OK, so looking purely at the patch:

> Index: linux-2.6-lttng.git/kernel/sched_fair.c
> ===================================================================
> --- linux-2.6-lttng.git.orig/kernel/sched_fair.c 2010-04-18 01:48:04.000000000 -0400
> +++ linux-2.6-lttng.git/kernel/sched_fair.c 2010-04-18 08:58:30.000000000 -0400
> @@ -738,6 +738,14 @@
> unsigned long thresh = sysctl_sched_latency;
>
> /*
> + * Place the woken up task relative to
> + * min_vruntime + sysctl_sched_latency.
> + * We must _never_ decrement min_vruntime, because the effect is

Nobody I could find decrements min_vruntime, and certainly
place_entity() doesn't change min_vruntime. So this is a totally
mis-guided comment.

> + * that spread increases progressively under the Xorg workload.
> + */
> + vruntime += sysctl_sched_latency;

So in effect you change:
vruntime = max(vruntime, min_vruntime - thresh/2)
into
vruntime = max(vruntime, min_vruntime + thresh/2)
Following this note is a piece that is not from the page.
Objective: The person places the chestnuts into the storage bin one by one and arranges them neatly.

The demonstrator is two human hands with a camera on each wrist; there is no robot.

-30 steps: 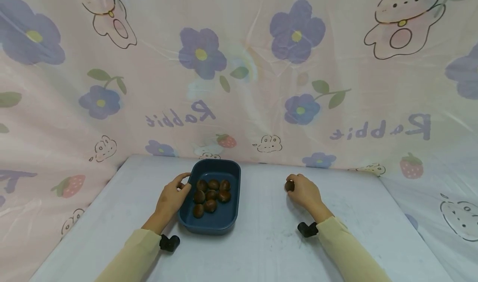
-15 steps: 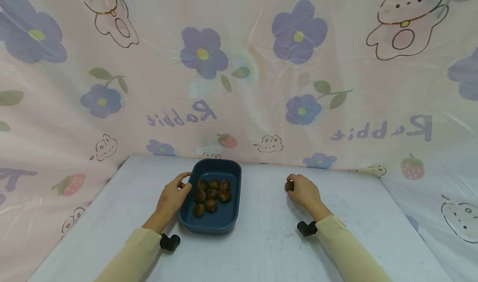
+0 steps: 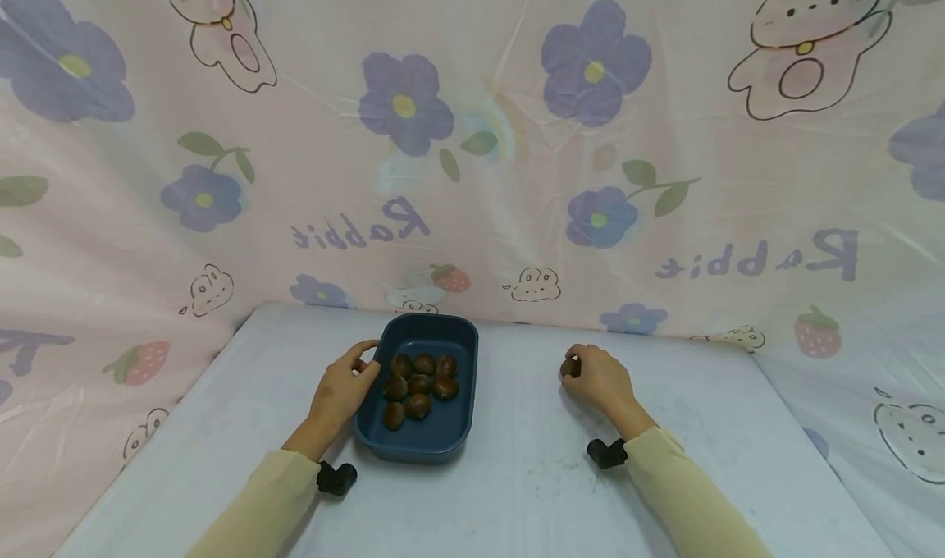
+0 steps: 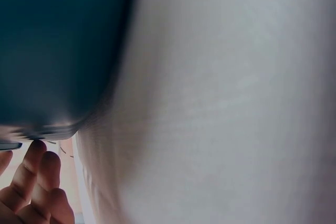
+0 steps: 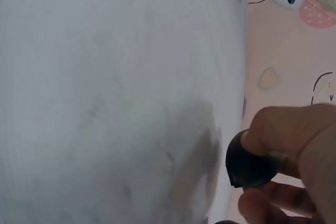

in a non-obvious way and unclear reason.

> + /*
> * Convert the sleeper threshold into virtual time.
> * SCHED_IDLE is a special sub-class. We care about
> * fairness only relative to other SCHED_IDLE tasks,
> @@ -755,6 +763,9 @@
> thresh >>= 1;
>
> vruntime -= thresh;
> +
> + /* ensure min_vruntime never go backwards. */
> + vruntime = max_t(u64, vruntime, cfs_rq->min_vruntime);

So the comment doesn't match the code, nor is it correct.

The code tries to implement clipping vruntime to min_vruntime, not
clipping min_vruntime, but then botches it by not taking wrap-around
into account.

Now, I know why your patch helps you (its in effect similar to what
START_DEBIT does for fork()), but getting the wakeup-preemption to do
something nice along with it is the hard part.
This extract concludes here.